* [INSTRUCTIONS FOR THE TASK]:
In full and without alteration, give the listing again.

BEGIN DATA EXCERPT

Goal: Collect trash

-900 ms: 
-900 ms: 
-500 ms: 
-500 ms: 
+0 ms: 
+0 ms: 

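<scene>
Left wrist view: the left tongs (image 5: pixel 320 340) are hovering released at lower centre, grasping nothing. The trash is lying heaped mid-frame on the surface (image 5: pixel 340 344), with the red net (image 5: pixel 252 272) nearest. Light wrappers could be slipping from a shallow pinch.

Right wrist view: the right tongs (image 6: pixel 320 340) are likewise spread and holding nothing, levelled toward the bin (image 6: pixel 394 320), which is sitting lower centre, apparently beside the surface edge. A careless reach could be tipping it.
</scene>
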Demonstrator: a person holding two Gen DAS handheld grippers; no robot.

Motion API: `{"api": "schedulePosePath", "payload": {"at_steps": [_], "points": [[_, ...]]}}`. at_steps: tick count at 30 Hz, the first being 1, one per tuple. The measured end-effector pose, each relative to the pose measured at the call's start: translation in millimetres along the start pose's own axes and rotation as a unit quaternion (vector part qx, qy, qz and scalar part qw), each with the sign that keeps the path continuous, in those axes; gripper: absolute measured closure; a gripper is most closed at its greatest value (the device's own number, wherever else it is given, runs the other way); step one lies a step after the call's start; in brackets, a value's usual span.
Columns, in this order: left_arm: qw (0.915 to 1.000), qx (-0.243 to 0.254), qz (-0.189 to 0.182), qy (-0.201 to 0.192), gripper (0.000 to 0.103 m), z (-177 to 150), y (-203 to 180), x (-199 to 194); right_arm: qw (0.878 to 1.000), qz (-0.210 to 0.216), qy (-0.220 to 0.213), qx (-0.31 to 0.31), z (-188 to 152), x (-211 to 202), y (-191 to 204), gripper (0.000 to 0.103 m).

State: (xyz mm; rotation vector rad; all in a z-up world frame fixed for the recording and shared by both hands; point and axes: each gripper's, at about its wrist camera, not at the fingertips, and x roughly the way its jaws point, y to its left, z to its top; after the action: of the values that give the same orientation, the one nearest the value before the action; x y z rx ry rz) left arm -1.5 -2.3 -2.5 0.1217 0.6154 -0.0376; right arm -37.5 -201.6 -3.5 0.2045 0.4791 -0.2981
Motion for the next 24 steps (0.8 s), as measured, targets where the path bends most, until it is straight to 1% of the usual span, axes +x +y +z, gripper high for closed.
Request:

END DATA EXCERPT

* [ANSWER TO THE PROBLEM]:
Goal: Collect trash

-900 ms: 
-900 ms: 
-500 ms: 
-500 ms: 
+0 ms: 
+0 ms: 

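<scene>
Left wrist view: the left tongs (image 5: pixel 320 340) are hovering released at lower centre, grasping nothing. The trash is lying heaped mid-frame on the surface (image 5: pixel 340 344), with the red net (image 5: pixel 252 272) nearest. Light wrappers could be slipping from a shallow pinch.

Right wrist view: the right tongs (image 6: pixel 320 340) are likewise spread and holding nothing, levelled toward the bin (image 6: pixel 394 320), which is sitting lower centre, apparently beside the surface edge. A careless reach could be tipping it.
</scene>
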Demonstrator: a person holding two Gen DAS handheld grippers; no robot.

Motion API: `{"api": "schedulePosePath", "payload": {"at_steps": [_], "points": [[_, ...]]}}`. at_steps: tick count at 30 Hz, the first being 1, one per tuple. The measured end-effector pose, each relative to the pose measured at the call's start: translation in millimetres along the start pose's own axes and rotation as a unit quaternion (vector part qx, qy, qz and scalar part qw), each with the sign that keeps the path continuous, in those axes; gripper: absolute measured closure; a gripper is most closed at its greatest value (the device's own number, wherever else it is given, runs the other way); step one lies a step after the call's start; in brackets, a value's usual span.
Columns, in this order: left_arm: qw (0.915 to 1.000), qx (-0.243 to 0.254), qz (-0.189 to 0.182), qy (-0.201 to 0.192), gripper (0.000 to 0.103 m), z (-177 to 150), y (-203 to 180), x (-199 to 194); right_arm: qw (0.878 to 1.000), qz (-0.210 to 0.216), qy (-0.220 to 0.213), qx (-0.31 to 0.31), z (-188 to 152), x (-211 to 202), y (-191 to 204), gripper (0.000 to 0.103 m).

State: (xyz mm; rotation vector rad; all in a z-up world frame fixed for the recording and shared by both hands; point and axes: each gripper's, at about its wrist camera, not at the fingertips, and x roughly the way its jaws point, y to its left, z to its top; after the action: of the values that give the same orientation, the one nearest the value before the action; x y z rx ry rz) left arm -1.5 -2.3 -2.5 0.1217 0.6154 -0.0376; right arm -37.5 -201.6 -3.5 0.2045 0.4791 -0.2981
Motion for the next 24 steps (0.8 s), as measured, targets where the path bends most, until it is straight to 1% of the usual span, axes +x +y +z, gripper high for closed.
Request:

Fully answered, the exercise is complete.